HD 168592

Observation data Epoch J2000.0 Equinox ICRS
- Constellation: Corona Australis
- Right ascension: 18^{h} 22^{m} 18.57340^{s}
- Declination: −38° 39′ 24.8261″
- Apparent magnitude (V): 5.07±0.01

Characteristics
- Spectral type: K4/5 III
- B−V color index: +1.49

Astrometry
- Radial velocity (R_{v}): 17.8±2.8 km/s
- Proper motion (μ): RA: −41.570 mas/yr Dec.: −29.379 mas/yr
- Parallax (π): 6.7176±0.1706 mas
- Distance: 490 ± 10 ly (149 ± 4 pc)
- Absolute magnitude (M_{V}): −0.76

Details
- Mass: 1.18 M_{☉}
- Radius: 43.6±2.2 R_{☉}
- Luminosity: 666^{+44} _{−40} L_{☉}
- Surface gravity (log g): 1.34 cgs
- Temperature: 4,148±122 K
- Metallicity [Fe/H]: −0.13±0.01 dex
- Rotational velocity (v sin i): 1.9±1.3 km/s
- Other designations: Magur, 7 G. Coronae Australis, CD−38°12729, CPD−38°7475, GC 25051, HD 168592, HIP 90037, HR 6862, SAO 210048

Database references
- SIMBAD: data

= HD 168592 =

Star in the constellation of Corona Australis

HD 168592, also designated HR 6862 and named Magur, is a solitary star located in the southern constellation Corona Australis. It is faintly visible to the naked eye as an orange-hued star with an apparent magnitude of 5.07. Gaia DR3 parallax measurements place it at a distance of 490 light years and is currently receding with a heliocentric radial velocity of 18 km/s. At its current distance, HD 168592's brightness is diminished by 0.38 magnitudes due to interstellar dust. It has an absolute magnitude of −0.76.

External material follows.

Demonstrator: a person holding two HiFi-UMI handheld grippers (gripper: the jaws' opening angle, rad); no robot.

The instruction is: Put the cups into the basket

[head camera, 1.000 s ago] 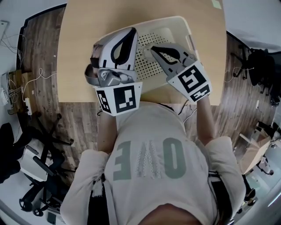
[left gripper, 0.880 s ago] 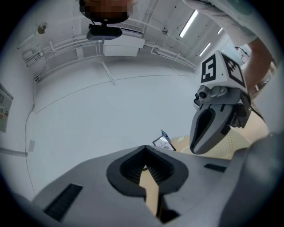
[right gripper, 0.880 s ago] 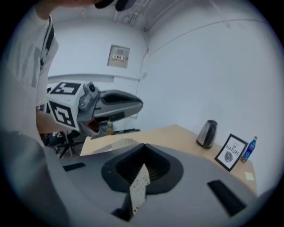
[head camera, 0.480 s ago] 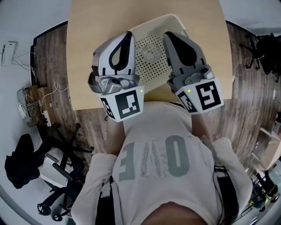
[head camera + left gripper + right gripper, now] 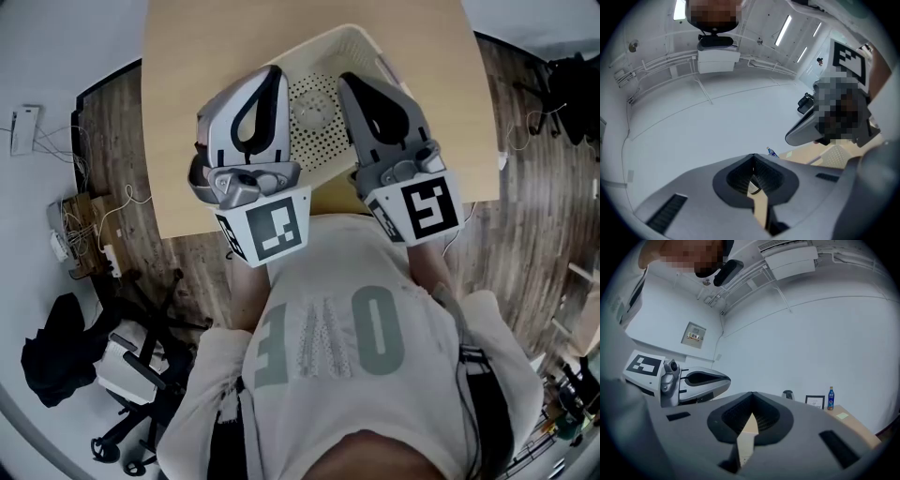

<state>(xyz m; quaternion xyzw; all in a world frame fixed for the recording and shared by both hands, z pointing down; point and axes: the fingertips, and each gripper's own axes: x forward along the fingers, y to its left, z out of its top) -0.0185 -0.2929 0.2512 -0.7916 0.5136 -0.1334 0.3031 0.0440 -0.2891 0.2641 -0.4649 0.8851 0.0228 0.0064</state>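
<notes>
left tool (image 5: 272, 80) keeping jaws pressed together, carrying nothing | right tool (image 5: 349, 84) likewise closed and empty | both hovering over the basket (image 5: 375, 54) | basket sitting on the bench (image 5: 187, 112), holding a clear cup (image 5: 309, 112) | right gripper view alone showing a kettle (image 5: 787, 394) beside a blue bottle (image 5: 830, 398)

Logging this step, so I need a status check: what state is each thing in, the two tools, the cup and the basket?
Left tool: shut, empty.
Right tool: shut, empty.
Basket: on the table, one cup visible inside.
Cup: in the basket, free of both tools.
</notes>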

HD 168592 has a stellar classification of K4/5 III, indicating that it is an evolved K-type star with the characteristics of a K4 and K5 giant star. It has a comparable mass to the Sun but the star has expanded to 43.6 times the Sun's radius. It radiates 666 times the luminosity of the Sun from its enlarged photosphere at an effective temperature of 4148 K. HD 168592 is slightly metal deficient with an iron abundance 26% below solar levels. The star spins slowly, as is common for giant stars, with a projected rotational velocity of 1.9 km/s.

MA_{2}.GUR_{8}, the Boat, is an ancient Sumerian constellation in the region south of Sagittarius. The IAU Working Group on Star Names (WGSN) adopted the name Magur for this star on 13 August 2026; as identification is uncertain, the WGSN chose a faint star near η Sagittarii (Heryibwia), which represents an Egyptian boat constellation.